Well yes, all sets involved are finite and so everything is measurable

David Wärn (Apr 01 2020 at 16:47):

My guess is that the difficulty will be something like this: suppose you define a function F that takes a graph on n vertices and returns the number of g-cycles. Then you define a probability measure on the set of graphs on n vertices (or a family of weights on the finite set if you like). How do you actually reason about the expectation of F(G)? You'll need to unfold the definition of F somehow, this time being careful about probabilities and expectations

David Wärn (Apr 01 2020 at 16:49):

Maybe this is the way to go. But maybe it's better to define F as a random variable (or probability distribution) to begin with, in a monadic context?
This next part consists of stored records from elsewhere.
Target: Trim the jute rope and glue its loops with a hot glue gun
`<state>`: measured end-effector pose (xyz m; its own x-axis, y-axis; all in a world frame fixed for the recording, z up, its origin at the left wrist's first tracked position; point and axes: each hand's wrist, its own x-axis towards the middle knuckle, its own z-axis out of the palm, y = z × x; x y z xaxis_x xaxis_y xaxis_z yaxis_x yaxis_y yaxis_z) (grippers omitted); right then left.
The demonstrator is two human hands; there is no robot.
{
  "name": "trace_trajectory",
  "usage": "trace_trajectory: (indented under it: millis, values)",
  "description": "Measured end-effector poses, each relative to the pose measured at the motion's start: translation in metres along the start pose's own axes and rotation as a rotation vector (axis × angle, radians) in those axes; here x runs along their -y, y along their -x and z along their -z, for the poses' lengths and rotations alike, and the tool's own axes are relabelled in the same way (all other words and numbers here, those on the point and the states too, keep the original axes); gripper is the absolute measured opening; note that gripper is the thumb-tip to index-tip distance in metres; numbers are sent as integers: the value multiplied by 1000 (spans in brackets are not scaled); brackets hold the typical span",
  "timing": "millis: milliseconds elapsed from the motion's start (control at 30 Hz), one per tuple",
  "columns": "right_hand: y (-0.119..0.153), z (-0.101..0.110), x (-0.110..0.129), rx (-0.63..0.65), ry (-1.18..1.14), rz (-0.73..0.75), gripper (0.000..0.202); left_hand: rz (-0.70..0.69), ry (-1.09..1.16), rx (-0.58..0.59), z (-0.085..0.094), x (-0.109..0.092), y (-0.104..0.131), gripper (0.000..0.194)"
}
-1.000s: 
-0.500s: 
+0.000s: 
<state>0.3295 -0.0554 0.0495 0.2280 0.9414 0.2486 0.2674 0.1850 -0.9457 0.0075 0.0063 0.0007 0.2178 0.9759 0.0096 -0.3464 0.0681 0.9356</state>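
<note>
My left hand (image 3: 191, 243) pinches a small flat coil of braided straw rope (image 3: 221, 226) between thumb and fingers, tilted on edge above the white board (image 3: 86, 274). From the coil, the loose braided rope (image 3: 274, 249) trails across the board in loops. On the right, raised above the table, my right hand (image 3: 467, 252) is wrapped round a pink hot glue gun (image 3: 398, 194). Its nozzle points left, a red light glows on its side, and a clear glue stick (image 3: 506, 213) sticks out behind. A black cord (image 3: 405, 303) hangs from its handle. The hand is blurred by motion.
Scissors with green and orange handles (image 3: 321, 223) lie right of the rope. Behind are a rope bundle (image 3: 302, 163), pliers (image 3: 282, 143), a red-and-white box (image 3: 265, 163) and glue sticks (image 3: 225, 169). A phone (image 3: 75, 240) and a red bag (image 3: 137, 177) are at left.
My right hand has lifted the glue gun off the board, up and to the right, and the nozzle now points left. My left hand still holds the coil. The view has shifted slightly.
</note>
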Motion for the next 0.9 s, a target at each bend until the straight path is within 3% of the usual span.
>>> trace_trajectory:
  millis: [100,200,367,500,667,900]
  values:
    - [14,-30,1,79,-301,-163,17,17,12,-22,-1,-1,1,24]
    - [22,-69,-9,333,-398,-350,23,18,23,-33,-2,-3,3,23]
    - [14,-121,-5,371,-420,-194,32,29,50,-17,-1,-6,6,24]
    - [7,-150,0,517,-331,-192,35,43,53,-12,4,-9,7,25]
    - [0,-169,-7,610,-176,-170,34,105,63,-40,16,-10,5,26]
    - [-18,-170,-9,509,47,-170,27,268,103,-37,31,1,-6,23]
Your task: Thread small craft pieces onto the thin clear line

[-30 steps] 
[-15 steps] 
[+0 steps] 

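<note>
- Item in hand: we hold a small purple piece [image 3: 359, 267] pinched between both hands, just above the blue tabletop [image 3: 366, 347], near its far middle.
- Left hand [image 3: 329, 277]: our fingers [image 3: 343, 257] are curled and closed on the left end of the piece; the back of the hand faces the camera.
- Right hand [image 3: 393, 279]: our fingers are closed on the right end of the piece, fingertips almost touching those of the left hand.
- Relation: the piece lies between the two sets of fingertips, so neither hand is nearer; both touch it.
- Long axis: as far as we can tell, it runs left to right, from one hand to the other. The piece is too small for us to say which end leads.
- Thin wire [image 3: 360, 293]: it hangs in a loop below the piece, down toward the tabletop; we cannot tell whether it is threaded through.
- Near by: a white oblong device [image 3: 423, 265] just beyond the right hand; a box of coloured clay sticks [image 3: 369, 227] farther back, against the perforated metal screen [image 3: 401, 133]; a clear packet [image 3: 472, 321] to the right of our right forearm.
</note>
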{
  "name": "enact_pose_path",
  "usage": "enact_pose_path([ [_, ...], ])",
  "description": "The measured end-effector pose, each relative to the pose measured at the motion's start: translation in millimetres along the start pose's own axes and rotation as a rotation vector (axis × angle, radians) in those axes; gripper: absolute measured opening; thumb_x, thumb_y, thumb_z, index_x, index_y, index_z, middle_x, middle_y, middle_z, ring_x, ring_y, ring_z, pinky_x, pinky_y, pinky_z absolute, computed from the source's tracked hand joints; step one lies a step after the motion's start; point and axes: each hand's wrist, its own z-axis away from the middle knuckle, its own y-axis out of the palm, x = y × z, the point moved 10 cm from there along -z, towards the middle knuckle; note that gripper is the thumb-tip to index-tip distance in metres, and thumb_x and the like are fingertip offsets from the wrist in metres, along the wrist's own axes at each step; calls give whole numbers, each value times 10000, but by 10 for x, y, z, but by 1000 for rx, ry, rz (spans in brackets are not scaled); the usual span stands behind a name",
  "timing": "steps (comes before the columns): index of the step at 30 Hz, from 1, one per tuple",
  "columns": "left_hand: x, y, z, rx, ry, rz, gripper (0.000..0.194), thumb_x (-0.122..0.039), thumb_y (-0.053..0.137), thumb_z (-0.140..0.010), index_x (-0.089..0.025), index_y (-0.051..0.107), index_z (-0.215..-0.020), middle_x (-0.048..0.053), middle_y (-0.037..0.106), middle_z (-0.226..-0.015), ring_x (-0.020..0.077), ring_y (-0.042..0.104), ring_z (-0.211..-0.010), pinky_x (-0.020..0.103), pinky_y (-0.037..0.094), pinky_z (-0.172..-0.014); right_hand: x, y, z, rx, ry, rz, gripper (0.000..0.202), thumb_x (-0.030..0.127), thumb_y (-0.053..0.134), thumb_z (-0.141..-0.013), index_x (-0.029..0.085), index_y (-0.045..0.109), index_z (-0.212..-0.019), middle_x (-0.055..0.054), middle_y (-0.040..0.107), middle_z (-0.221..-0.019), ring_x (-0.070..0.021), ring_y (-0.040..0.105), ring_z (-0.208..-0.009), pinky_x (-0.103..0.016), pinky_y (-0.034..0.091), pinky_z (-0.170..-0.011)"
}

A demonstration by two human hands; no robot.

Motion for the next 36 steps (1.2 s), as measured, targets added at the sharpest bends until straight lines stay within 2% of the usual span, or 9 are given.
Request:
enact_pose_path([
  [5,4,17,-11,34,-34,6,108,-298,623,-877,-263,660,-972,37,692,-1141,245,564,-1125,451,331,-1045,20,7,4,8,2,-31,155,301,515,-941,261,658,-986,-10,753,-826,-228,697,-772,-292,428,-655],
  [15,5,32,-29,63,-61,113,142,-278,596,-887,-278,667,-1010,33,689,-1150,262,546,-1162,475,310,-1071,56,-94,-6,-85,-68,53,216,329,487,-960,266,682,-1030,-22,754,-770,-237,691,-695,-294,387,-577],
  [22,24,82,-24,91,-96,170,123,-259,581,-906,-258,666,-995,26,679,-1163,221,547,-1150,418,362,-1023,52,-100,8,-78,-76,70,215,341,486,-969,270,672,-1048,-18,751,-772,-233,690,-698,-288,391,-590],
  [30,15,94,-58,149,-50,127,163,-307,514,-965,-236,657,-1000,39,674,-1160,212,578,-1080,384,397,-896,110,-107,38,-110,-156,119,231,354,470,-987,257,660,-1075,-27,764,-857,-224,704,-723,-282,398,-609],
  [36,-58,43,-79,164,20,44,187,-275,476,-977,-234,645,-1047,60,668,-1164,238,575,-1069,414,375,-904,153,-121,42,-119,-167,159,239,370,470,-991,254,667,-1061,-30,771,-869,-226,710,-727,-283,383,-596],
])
Bhavik Mehta (Apr 01 2020 at 16:59):

I've scrapped together an incredibly messy proof for a ramsey lower bound (that is, R(s) >= Omega(2^(s/2))) - there's one sorry in there but it should be just a calculation and i've sketched the idea in comments. The idea is exactly as Kevin says, I didn't use any ideas of probability, just counting the size of finsets - but the core idea is the standard probabilistic argument

Bhavik Mehta (Apr 01 2020 at 17:02):

I personally feel that if you're doing an argument which involves probability on finite sets, you're better off just using counting arguments on finsets and removing all probability language, but this might be just because I've done a lot of stuff with finsets in lean

Scott Morrison (Apr 02 2020 at 07:16):

@Johan Commelin, the lemma whut should just come from the fact that every k-colouring of G.strong_prod (K_ n) gives an (n,k)-multicolouring of G, by taking all the colours in a fibre.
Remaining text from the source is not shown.